But the food at the store that she had access to was pretty low quality – sometimes the vegetables were even rotting. She’d tell me to hurry up and use the tomatoes because they would probably go moldy the next day. Like a lot of elders here, my grandma doesn’t have access to a car or a way to get to town, so she’s stuck with what’s at this store.” – Geneva

“I’ve lived on the Bad River Reservation almost all my life. Up here in Northern Wisconsin, we have so much that represents a high quality of life: shorelines, connectivity to water, and natural healthy foods through hunting, fishing, and gathering.

Historically, hunting, fishing, gathering, and all things that go with that subsistence lifestyle were really, really strong in our tribe. It’s really strong in the Ojibwe tribes throughout the region and in the Lake Superior area. Gardening used to be really strong too, but being close to the earth is one of those things that oftentimes get sacrificed by the rigors of work outside the home. In our area, when you have single parents working two, three jobs, or you’ve got two parents working all the time, people get really busy in a hurry. So, some traditions started to fall away.” – Mike

“When I was growing up in Rhinelander in the ‘80s, I didn’t know much at all about the Native people in the area. In school, we were taught about Native American cultures in a general way, and as if they were past tense – extinct. There was a real lack of cultural awareness in the school system. So, incredible as it sounds, I was unaware of the Native people that were here, of course, way before me – and still were all around Wisconsin.

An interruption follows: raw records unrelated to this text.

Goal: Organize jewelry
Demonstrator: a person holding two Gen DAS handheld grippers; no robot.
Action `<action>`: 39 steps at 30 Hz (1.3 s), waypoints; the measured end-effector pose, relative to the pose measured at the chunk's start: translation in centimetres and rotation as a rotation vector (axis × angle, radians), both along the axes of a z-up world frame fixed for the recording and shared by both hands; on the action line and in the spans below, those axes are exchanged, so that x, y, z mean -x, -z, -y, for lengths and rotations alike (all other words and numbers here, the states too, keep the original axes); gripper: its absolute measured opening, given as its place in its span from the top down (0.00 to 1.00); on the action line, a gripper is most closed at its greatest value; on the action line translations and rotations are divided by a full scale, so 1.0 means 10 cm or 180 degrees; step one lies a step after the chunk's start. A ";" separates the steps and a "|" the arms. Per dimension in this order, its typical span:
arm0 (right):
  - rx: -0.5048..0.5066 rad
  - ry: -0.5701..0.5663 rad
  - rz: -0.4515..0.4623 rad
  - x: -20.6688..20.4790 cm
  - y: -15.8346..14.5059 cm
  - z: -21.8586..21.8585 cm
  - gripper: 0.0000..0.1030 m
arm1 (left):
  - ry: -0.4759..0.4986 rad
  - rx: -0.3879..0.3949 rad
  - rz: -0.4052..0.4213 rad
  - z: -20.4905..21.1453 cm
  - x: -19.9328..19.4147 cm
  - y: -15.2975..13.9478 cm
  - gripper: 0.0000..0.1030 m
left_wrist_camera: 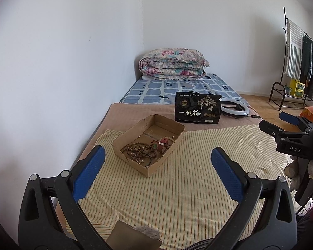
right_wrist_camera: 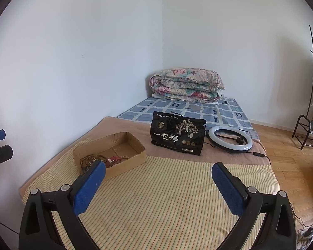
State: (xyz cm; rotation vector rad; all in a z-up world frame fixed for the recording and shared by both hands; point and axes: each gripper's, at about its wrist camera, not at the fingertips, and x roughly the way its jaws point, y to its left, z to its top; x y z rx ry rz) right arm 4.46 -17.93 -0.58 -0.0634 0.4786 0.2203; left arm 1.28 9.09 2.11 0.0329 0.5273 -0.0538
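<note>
Pretty clearly someone's bedroom at home. There's a low bed (right_wrist_camera: 229, 112) pushed into the corner of plain white walls, with a folded floral quilt (right_wrist_camera: 186, 84) at the far end and a blue checked sheet (left_wrist_camera: 177, 87) under it. Wood floor (right_wrist_camera: 292, 158), plus a clothes rack (left_wrist_camera: 302, 62) hung with clothes and a striped towel (left_wrist_camera: 293, 48) over on the right.

Cardboard box (left_wrist_camera: 149, 143) sits on the bed (left_wrist_camera: 177, 187) at eleven o'clock, beads (left_wrist_camera: 138, 151) inside; snack bag (left_wrist_camera: 198, 109) stands behind at one o'clock, ring light (right_wrist_camera: 231, 138) right of it.
</note>
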 end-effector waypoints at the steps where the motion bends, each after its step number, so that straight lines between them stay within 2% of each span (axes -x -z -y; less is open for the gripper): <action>1: 0.0005 0.0004 0.0002 0.00 0.00 0.00 0.00 | 0.0003 -0.0006 0.0005 0.00 0.01 0.00 0.00; 22: 0.0033 -0.0001 -0.0009 0.01 0.01 0.04 0.00 | 0.0037 0.0000 0.0034 0.01 0.04 -0.10 0.00; 39: 0.0072 -0.0007 0.0022 0.03 0.00 0.04 0.00 | 0.0050 -0.0066 0.0017 0.08 0.05 -0.07 0.00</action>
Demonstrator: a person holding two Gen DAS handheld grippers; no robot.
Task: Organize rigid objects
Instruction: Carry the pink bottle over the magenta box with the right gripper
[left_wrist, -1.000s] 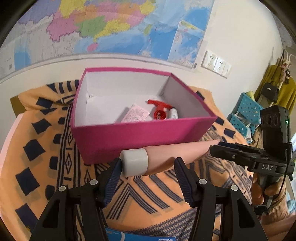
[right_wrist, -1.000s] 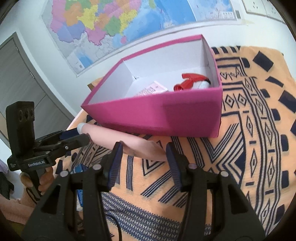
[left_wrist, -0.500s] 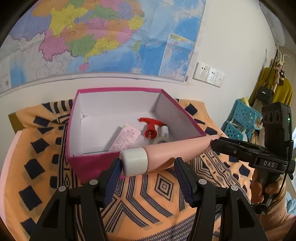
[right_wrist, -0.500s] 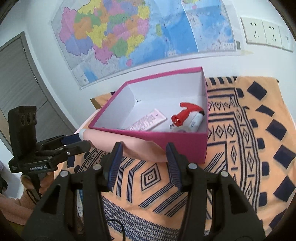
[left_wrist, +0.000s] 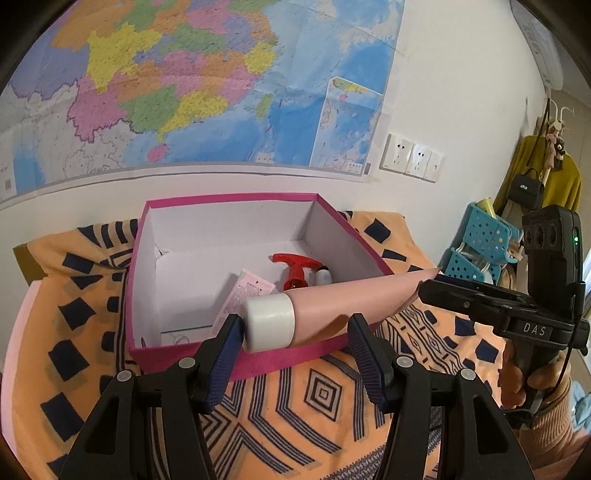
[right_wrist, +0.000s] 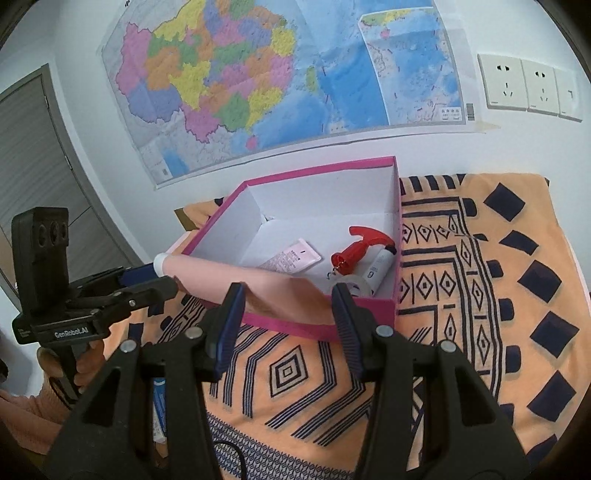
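Tube (left_wrist: 332, 306), pink, rides over the box (left_wrist: 258, 358) rim, my left tool (left_wrist: 295, 343) clamping its cap, right tool (right_wrist: 286, 314) its tail; next I lower and release inside.

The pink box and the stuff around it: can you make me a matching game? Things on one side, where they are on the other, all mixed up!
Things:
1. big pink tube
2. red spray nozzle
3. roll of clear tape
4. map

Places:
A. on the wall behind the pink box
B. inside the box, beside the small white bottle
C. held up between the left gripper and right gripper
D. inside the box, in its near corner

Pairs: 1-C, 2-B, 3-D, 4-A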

As I’ve grown up and those gaps in knowledge became obvious to me, I’ve really had to step into learning. I see it as a moral crossroads: When I realize I’ve been ignorant, I can choose to further the ignorance, or I can choose to learn from it. Because there were important cultural things that I should have known growing up, but didn’t, I had to start actively seeking out that information.” – Joy

Read the full story here.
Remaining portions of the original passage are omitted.